Howard Carter’s 2nd home: Castle Carter II

Howard Carter: Castle Carter II

Castle Carter II
Castle Carter II in 2006

Howard Carter
Howard Carter

When you ask the average person (with an interest in Ancient Egypt) if he or she can mention a dig house in Egypt, nine times out of ten the name Carter House will emerge.

No other excavation house in Egypt appeals to a person’s imagination as much as the house, occupied by the discoverer of the most famous Pharaoh of them all, Tut-Ankh-Amen.

Now, this would lead you to think that a lot of the history of this house can be found in books or on the Internet, but the opposite is true. Most of the information here, comes from the books by T.G.H. James (The path to Tutankhamen) and Reeves’ & Taylors “Howard Carter, before Tutankhamen”.

And so will most of this article.

Castle Carter II as seen from Google Earth, 2012
Castle Carter II as seen from Google Earth, 2012

Obviously Carter has live in various places, throughout Egypt. As an Inspector for the Antiquities Service he lived in a house near Medinet Habu, called Castle Carter (hence the name for his last domicile “Castle Carter II”)

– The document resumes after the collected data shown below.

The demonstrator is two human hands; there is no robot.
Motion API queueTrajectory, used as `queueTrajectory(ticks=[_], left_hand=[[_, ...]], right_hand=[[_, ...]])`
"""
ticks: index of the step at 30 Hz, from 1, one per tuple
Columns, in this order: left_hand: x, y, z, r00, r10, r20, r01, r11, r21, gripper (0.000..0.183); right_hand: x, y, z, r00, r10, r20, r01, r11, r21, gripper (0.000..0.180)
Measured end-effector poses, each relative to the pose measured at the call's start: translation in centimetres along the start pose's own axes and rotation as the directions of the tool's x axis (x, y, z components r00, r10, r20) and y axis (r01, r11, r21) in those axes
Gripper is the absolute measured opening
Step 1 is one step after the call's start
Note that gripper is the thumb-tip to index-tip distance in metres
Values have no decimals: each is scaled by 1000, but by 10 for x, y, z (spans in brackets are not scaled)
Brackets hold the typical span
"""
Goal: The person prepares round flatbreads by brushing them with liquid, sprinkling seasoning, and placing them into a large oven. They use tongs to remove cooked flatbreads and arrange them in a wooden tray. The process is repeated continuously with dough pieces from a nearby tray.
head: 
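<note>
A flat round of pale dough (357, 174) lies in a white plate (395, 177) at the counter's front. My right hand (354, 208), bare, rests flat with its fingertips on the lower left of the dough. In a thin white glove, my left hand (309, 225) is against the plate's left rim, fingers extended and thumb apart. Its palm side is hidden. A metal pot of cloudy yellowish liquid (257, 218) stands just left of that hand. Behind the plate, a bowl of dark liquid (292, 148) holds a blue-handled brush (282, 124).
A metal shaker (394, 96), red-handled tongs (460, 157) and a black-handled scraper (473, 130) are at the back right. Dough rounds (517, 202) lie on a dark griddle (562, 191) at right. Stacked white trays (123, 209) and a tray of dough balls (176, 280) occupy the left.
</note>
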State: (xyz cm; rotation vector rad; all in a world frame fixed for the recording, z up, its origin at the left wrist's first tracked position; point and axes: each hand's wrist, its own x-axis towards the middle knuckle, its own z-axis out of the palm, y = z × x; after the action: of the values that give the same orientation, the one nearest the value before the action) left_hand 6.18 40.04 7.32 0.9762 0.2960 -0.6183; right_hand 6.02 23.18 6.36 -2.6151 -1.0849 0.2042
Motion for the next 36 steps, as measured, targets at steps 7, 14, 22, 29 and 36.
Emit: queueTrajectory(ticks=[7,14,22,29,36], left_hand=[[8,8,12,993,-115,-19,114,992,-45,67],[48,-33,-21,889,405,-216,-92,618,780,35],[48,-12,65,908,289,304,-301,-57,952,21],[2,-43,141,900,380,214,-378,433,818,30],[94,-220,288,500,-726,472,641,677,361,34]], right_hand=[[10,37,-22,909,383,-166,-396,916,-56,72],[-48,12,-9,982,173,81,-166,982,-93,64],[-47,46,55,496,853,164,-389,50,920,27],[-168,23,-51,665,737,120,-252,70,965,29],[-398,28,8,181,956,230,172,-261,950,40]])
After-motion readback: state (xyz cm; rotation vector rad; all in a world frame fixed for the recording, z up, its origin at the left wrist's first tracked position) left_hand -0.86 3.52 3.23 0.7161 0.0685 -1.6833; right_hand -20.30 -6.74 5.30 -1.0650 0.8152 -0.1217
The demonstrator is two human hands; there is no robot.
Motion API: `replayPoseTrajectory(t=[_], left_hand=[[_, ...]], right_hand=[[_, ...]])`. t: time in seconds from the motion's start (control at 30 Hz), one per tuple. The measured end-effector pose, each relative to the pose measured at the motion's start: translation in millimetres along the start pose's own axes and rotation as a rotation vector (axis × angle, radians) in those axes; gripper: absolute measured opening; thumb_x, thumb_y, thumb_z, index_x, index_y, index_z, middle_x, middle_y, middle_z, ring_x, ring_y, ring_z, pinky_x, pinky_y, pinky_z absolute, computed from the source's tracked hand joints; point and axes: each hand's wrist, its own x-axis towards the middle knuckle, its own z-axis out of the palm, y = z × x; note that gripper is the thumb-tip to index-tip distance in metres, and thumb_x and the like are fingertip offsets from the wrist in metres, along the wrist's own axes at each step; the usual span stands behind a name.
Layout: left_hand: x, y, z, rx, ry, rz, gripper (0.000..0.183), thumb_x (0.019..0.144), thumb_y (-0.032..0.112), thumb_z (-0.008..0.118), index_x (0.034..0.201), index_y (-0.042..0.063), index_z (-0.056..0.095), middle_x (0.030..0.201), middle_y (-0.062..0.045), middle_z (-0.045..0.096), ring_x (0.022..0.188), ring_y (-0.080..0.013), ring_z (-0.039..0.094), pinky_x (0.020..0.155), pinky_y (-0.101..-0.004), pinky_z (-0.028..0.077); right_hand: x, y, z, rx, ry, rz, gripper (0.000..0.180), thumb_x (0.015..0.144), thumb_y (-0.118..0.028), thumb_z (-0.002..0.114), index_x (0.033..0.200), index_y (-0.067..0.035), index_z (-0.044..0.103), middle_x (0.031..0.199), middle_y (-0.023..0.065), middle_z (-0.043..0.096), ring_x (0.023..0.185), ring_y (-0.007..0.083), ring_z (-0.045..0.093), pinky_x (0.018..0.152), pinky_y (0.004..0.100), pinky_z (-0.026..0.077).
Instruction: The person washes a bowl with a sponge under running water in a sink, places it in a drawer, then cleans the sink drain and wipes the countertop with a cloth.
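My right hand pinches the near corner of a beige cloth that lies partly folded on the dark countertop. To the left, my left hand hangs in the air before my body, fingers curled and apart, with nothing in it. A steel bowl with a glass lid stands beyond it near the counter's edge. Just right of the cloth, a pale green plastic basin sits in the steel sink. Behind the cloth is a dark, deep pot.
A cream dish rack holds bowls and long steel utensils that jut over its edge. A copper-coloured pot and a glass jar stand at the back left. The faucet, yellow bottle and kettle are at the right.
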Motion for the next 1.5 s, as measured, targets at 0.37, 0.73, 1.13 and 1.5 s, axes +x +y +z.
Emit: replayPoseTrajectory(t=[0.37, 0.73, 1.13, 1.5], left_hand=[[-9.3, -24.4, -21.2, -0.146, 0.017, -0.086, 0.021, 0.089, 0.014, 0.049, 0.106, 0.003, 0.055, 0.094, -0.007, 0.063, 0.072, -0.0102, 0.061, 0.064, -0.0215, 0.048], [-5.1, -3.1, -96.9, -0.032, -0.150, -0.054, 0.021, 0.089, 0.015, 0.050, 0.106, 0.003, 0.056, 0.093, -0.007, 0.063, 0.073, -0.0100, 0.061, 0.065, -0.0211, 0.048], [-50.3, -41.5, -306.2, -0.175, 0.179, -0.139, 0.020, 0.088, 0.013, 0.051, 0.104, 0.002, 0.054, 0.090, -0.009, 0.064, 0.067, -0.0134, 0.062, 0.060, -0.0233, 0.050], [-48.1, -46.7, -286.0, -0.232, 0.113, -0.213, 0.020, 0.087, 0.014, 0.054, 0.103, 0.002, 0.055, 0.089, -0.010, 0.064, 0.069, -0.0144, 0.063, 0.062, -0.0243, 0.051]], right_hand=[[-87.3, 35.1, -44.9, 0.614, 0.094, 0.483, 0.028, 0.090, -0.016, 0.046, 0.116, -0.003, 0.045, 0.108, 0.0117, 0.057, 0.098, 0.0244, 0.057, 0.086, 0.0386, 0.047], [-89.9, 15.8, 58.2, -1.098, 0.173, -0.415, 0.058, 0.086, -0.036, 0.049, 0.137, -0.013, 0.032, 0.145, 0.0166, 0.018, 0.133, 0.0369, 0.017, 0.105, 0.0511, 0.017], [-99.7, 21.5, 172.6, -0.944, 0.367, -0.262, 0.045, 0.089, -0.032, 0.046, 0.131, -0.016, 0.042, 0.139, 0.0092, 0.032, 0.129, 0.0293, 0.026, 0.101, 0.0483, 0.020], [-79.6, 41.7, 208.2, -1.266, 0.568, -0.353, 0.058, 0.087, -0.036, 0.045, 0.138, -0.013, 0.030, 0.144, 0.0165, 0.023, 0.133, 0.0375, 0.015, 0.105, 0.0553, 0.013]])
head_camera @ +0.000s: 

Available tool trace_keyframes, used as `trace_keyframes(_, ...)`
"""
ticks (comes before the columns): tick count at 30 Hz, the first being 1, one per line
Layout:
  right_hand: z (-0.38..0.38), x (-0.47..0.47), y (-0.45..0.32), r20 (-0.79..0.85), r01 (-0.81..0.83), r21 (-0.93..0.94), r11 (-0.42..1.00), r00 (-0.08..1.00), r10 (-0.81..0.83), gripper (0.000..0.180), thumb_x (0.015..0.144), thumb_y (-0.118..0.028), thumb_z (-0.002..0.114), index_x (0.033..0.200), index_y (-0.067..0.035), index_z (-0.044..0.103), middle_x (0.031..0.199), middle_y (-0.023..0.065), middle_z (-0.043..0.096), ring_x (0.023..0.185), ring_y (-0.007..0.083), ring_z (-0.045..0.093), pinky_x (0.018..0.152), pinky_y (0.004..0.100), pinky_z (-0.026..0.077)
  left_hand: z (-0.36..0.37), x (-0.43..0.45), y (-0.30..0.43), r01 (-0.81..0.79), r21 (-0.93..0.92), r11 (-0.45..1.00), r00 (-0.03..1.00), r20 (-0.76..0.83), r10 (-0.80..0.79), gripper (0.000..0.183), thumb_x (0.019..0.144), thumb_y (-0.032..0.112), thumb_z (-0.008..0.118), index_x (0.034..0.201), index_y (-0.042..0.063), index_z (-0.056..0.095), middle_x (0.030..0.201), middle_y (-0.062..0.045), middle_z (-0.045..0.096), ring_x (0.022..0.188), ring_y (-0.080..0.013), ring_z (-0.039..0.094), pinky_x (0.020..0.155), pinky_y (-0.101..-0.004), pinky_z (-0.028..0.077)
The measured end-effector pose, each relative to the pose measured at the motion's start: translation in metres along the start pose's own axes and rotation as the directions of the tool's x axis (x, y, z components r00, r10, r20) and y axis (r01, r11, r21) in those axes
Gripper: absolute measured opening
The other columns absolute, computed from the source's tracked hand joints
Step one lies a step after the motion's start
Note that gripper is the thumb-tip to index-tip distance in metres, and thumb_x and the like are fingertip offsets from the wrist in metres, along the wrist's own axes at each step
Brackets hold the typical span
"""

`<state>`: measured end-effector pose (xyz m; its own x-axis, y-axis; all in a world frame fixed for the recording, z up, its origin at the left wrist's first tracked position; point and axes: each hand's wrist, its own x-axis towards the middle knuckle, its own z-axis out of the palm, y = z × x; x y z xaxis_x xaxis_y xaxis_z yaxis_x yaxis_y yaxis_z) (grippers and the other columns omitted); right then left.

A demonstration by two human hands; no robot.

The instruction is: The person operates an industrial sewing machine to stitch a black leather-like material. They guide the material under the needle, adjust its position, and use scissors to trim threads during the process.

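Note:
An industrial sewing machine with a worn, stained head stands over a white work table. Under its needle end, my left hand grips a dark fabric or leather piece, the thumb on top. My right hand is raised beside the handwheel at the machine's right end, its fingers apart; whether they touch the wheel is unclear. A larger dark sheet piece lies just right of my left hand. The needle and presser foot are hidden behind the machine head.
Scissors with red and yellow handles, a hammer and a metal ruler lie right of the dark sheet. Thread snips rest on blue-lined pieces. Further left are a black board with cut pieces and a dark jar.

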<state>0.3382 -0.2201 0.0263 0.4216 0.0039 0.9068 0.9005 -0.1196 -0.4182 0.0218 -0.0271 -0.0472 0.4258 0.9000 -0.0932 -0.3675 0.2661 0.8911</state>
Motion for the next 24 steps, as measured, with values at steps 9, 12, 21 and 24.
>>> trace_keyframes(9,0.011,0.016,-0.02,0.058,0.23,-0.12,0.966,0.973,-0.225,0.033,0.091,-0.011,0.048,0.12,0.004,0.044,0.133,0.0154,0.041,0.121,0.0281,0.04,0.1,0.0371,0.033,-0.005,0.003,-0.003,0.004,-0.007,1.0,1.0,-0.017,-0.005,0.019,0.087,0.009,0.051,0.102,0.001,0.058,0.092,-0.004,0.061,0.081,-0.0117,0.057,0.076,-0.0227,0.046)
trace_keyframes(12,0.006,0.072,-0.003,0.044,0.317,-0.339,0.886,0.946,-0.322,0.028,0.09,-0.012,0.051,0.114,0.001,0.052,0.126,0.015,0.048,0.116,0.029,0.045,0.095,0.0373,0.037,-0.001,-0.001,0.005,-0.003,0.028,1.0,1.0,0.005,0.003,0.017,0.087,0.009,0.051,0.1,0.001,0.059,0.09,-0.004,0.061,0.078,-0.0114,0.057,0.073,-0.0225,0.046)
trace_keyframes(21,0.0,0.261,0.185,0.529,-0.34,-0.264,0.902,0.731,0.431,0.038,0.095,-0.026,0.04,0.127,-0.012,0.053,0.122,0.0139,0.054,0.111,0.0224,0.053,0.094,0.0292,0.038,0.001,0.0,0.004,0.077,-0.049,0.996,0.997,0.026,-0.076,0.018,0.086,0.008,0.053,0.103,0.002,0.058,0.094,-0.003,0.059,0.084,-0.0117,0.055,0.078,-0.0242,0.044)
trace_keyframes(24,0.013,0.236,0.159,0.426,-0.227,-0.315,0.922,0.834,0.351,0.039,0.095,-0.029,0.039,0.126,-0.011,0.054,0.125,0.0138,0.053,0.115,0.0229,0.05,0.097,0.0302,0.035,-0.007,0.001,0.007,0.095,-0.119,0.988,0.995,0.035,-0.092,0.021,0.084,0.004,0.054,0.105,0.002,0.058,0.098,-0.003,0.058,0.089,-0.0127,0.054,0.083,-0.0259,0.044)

Castle Carter II stands only a few kilometres away from the first Castle Carter, on the crossroads between the desert and the road, leading to the Valley Of The Kings. For those, interested in exact data:

Latitude: 25°44’19.97″N
Longitude: 32°37’39.70″E

The place were it stands has the little appealing Arabic name “Elwat el-diban” or “Mound of flies”.

In 1910 Carter and Carnarvon had established a real tight relationship and were very confident as to what their future together would bring. So tight, even, that Carter decided to build his own house. In view of future activities, the chosen location was near the Valley of the Kings.

The design was local; Solid, spacious, build of four square parts with a central domed hall. Maybe Carters inspiration for the design came form the house that Somers Clarke build for himself earlier, near the River Nile at el-Kab.

One of the bricks, used for Castle Carter II
One of the bricks, used for Castle Carter II
(Although no traces could be found while reconstructing the house in 2008/2009)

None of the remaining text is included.